Thanks and I don't know what's wrong with it.


----------



## 10461394944000 (Jul 18, 2014)

the picture of it when it was unstickered looked good, but some of the sides (like the first picture in the album) look silly and unfinished with that sticker scheme (imo). if you leave some parts unstickered you might want to spend more time working on those pieces so it looks better with stickers on (the gold side looks pretty rough).

ist a cool thing though I guess


----------



## Michael Womack (Jul 18, 2014)

10461394944000 said:


> the picture of it when it was unstickered looked good, but some of the sides (like the first picture in the album) look silly and unfinished with that sticker scheme (imo). if you leave some parts unstickered you might want to spend more time working on those pieces so it looks better with stickers on (the gold side looks pretty rough).
> 
> ist a cool thing though I guess



The unstickered parts are like that cause other parts will mover them when solving. Also why do you always seem to criticize allot of post in a bad negitive way Ben? Do you want to be banned again?


----------



## 10461394944000 (Jul 18, 2014)

Michael Womack said:


> The unstickered parts are like that cause other parts will mover them when solving. Also why do you always seem to criticize allot of post in a bad negitive way Ben? Do you want to be banned again?



o ok I guess that makes sense

because constructive criticism is good


----------



## ClovisKoo (Jul 18, 2014)

Michael Womack said:


> The unstickered parts are like that cause other parts will mover them when solving. Also why do you always seem to criticize allot of post in a bad negitive way Ben? Do you want to be banned again?
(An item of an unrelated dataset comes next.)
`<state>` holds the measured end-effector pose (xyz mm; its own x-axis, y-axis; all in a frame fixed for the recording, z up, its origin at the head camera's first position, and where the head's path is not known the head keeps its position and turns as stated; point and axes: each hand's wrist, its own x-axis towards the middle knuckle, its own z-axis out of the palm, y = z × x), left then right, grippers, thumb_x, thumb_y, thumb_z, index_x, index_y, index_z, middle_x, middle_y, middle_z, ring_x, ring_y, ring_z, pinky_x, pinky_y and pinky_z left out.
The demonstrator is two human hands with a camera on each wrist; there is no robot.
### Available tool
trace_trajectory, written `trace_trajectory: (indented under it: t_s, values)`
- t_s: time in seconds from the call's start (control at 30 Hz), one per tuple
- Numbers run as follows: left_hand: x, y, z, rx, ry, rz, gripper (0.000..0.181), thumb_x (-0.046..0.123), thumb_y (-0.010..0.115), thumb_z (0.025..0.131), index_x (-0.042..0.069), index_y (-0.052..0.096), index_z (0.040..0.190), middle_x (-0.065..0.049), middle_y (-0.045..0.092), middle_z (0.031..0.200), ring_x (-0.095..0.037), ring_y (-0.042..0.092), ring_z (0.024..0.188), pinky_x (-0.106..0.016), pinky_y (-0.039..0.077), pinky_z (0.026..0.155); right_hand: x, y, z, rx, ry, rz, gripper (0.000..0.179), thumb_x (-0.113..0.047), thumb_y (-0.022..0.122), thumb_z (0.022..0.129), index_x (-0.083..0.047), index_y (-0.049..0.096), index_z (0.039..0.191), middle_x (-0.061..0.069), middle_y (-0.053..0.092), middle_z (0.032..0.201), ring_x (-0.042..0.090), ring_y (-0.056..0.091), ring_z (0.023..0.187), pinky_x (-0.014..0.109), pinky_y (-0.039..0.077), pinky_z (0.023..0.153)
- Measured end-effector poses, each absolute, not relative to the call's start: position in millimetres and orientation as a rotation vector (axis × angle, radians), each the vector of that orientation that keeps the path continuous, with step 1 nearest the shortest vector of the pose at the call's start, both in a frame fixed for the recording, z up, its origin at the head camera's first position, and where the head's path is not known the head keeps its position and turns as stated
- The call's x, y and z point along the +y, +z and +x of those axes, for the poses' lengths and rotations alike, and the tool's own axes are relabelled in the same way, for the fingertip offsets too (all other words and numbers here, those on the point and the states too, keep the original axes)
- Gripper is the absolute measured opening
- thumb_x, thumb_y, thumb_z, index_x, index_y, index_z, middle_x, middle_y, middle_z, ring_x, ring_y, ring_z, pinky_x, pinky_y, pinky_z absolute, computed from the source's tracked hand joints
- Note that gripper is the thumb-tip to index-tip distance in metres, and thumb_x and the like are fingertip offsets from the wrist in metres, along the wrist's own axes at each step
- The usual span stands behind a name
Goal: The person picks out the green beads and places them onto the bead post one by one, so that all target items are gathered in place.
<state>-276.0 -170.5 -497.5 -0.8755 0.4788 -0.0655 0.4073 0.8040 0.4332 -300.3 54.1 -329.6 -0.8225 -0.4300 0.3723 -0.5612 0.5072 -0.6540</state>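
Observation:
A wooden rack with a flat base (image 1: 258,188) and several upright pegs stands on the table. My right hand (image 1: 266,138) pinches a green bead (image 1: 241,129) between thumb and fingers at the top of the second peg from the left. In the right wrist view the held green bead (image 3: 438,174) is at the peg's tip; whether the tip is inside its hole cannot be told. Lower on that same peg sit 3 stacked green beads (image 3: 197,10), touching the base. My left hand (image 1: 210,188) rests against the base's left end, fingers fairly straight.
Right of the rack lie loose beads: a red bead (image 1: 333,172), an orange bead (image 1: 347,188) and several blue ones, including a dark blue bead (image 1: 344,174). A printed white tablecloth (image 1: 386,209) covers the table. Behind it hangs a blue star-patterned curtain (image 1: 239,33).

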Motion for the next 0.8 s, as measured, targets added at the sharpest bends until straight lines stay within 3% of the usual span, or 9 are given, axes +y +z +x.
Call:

Imo that was more of constructive criticism rather than outright bashing it


----------



## stoic (Jul 18, 2014)

Cool mod Michael.


----------



## Michael Womack (Jul 18, 2014)

ellwd said:


> Cool mod Michael.



Thanks.


----------



## stoic (Jul 18, 2014)

Did you solve it yet?


----------



## Michael Womack (Jul 18, 2014)

ellwd said:


> Did you solve it yet?



I almost solved it. https://www.youtube.com/watch?v=itKCVPCocrc


----------